### WORK INSTRUCTIONS
Your task is to repeat the data exactly, every line of it.

[Opening DATA BLOCK section]

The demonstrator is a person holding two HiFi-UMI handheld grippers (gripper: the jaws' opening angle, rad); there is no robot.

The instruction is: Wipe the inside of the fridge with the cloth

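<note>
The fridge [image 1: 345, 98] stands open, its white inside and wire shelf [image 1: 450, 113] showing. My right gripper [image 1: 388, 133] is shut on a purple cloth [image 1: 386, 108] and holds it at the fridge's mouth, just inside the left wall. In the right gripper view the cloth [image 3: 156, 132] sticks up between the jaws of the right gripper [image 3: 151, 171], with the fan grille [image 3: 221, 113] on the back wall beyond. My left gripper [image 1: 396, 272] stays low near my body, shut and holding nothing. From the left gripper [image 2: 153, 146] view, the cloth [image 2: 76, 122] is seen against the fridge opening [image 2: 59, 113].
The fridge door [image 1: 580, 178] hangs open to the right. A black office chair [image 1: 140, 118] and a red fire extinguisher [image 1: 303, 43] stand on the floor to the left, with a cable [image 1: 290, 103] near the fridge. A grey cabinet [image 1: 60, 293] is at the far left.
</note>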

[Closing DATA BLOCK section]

### TASK ANSWER
The demonstrator is a person holding two HiFi-UMI handheld grippers (gripper: the jaws' opening angle, rad); there is no robot.

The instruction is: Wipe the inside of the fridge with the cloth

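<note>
The fridge [image 1: 345, 98] stands open, its white inside and wire shelf [image 1: 450, 113] showing. My right gripper [image 1: 388, 133] is shut on a purple cloth [image 1: 386, 108] and holds it at the fridge's mouth, just inside the left wall. In the right gripper view the cloth [image 3: 156, 132] sticks up between the jaws of the right gripper [image 3: 151, 171], with the fan grille [image 3: 221, 113] on the back wall beyond. My left gripper [image 1: 396, 272] stays low near my body, shut and holding nothing. From the left gripper [image 2: 153, 146] view, the cloth [image 2: 76, 122] is seen against the fridge opening [image 2: 59, 113].
The fridge door [image 1: 580, 178] hangs open to the right. A black office chair [image 1: 140, 118] and a red fire extinguisher [image 1: 303, 43] stand on the floor to the left, with a cable [image 1: 290, 103] near the fridge. A grey cabinet [image 1: 60, 293] is at the far left.
</note>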

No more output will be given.